Un dossier papier ne tombe jamais en panne. C'est aussi sa plus grande faiblesse : personne ne vous prévient quand il devient un problème. Il prend juste un peu plus de place chaque année, un peu plus de temps à retrouver, jusqu'au jour où un patient change de cabinet et où personne ne sait où est passée sa dernière radio.

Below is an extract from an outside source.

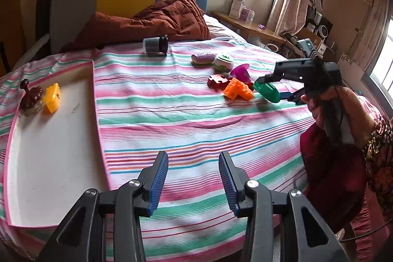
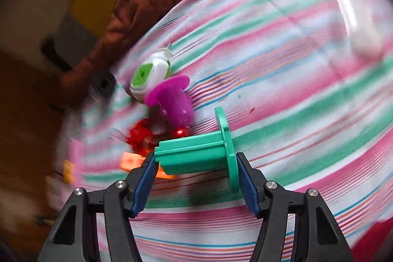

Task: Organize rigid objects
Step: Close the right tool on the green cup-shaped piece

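My right gripper [image 2: 196,161] is shut on a green flanged plastic piece [image 2: 196,154], held end to end above the striped bed; in the left wrist view the same gripper [image 1: 275,87] and green piece [image 1: 266,90] hang at the right. Below them lie an orange block [image 1: 238,89], a red puzzle-shaped piece [image 1: 218,81], a purple flanged piece [image 1: 240,72] and a white-green toy [image 1: 223,61]. My left gripper [image 1: 194,183] is open and empty over the bed's near side. A white tray with pink rim [image 1: 49,139] at the left holds a yellow block [image 1: 52,98] and a brown toy [image 1: 30,95].
A grey-black cylinder [image 1: 156,44] and a purple oval case [image 1: 202,58] lie farther back on the bed. A rust quilt [image 1: 157,16] is piled by the headboard. A wooden bedside table [image 1: 248,25] stands at the right. The right wrist view is motion-blurred.
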Action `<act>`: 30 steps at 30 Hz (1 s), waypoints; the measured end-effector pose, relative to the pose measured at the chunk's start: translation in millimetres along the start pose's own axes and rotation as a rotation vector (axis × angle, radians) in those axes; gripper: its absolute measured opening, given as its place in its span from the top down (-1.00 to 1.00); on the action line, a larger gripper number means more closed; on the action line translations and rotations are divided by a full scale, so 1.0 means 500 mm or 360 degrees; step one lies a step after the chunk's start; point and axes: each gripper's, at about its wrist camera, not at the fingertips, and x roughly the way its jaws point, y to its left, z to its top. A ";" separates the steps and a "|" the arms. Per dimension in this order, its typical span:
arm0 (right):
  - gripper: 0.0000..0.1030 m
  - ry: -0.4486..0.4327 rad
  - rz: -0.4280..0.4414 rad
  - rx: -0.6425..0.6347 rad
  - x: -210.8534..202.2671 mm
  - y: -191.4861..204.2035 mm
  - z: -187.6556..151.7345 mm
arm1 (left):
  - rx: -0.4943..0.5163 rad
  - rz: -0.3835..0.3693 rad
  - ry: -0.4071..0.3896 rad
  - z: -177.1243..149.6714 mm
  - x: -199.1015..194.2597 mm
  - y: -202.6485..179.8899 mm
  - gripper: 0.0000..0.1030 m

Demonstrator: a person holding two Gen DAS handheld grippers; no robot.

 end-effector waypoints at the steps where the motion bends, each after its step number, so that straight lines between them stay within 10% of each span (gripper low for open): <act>1: -0.26 0.0001 0.0042 0.0084 -0.003 -0.016 0.001 | 0.0004 -0.0004 0.0005 0.000 0.003 -0.004 0.17; 9: -0.44 -0.0327 -0.0323 0.0211 -0.085 -0.051 0.005 | 0.0033 0.0001 0.0030 0.000 0.015 -0.016 0.17; 12: -0.44 -0.0392 -0.0263 0.0195 -0.103 -0.039 0.002 | 0.0014 0.0003 0.0045 0.001 0.024 -0.013 0.17; 18: -0.42 -0.0324 -0.0376 -0.0198 -0.056 0.058 -0.016 | -0.0013 0.0013 0.0074 0.017 0.049 -0.019 0.17; 30: 0.40 -0.0242 -0.0610 -0.0477 -0.018 0.069 -0.014 | 0.0100 -0.0051 0.0152 0.096 0.159 -0.098 0.17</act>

En Belgique, beaucoup de cabinets ont longtemps résisté au numérique, souvent avec de bonnes raisons : un système papier qu'on maîtrise, la peur de perdre des années d'historique dans la transition, ou simplement le manque de temps pour s'en occuper entre deux consultations. Mais le contexte a changé. La facturation électronique devient la norme, les patients s'attendent à des rappels par SMS plutôt qu'à une carte griffonnée, et un dossier qu'on ne retrouve pas en trente secondes coûte plus cher qu'on ne le pense.

Ce qui retient encore beaucoup de cabinets, ce n'est pas l'envie de rester au papier. C'est la peur du chantier : combien de jours faudra-t-il fermer, qui va ressaisir des années de fiches, qu'est-ce qu'on va perdre en route.

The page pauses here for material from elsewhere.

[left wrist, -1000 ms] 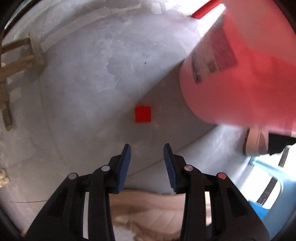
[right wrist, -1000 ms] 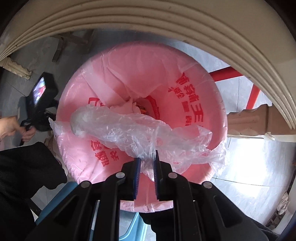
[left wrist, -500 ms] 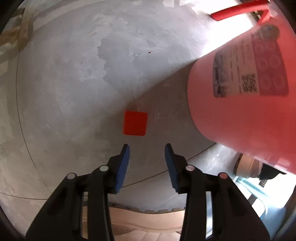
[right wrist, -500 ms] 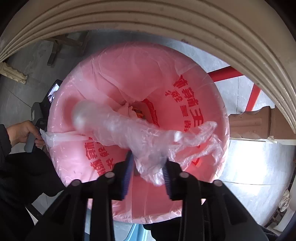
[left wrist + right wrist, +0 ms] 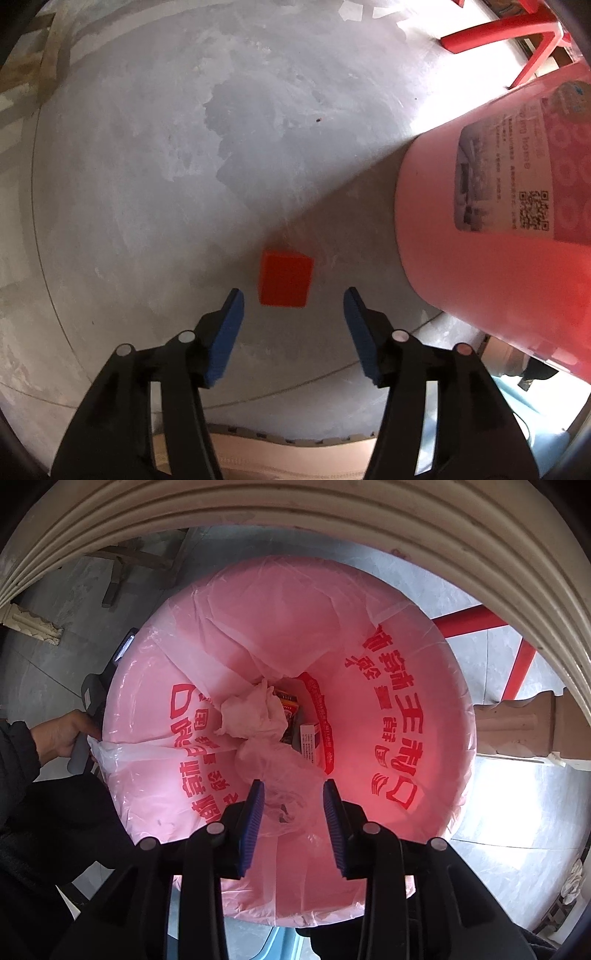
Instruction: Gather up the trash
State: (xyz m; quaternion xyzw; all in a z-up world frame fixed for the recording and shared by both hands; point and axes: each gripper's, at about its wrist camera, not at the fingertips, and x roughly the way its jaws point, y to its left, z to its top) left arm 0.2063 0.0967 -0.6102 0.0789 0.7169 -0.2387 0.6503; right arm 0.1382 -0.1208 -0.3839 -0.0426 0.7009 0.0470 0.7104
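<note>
Left gripper (image 5: 291, 299) above floor (image 5: 147, 166), jaws opening, nothing between them; red paper square (image 5: 285, 279) just ahead, beside pink bin (image 5: 498, 266). Looks light, flat, thin: pinch at edge. Right gripper (image 5: 291, 797) open over bin liner (image 5: 258, 602), clear plastic bag (image 5: 284, 805) loose below.

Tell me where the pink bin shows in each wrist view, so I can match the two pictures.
Left wrist: the pink bin fills the right side, seen from outside with its label; a red square piece lies on the floor beside it.
Right wrist: the bin fills the centre, seen from above into its liner.
Shared landmark: the red frame beyond the bin.
</note>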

C'est précisément le point sur lequel la migration a le plus progressé. Passer du papier — ou d'un ancien logiciel comme Doctopus ou Corilus — à un système centralisé prend aujourd'hui environ 48 heures, avec l'import des données géré par une équipe dédiée plutôt que par le cabinet lui-même.

Le cabinet qui migre un mardi reprend souvent ses rendez-vous normalement le jeudi, avec l'agenda, les dossiers patients et la facturation déjà en place.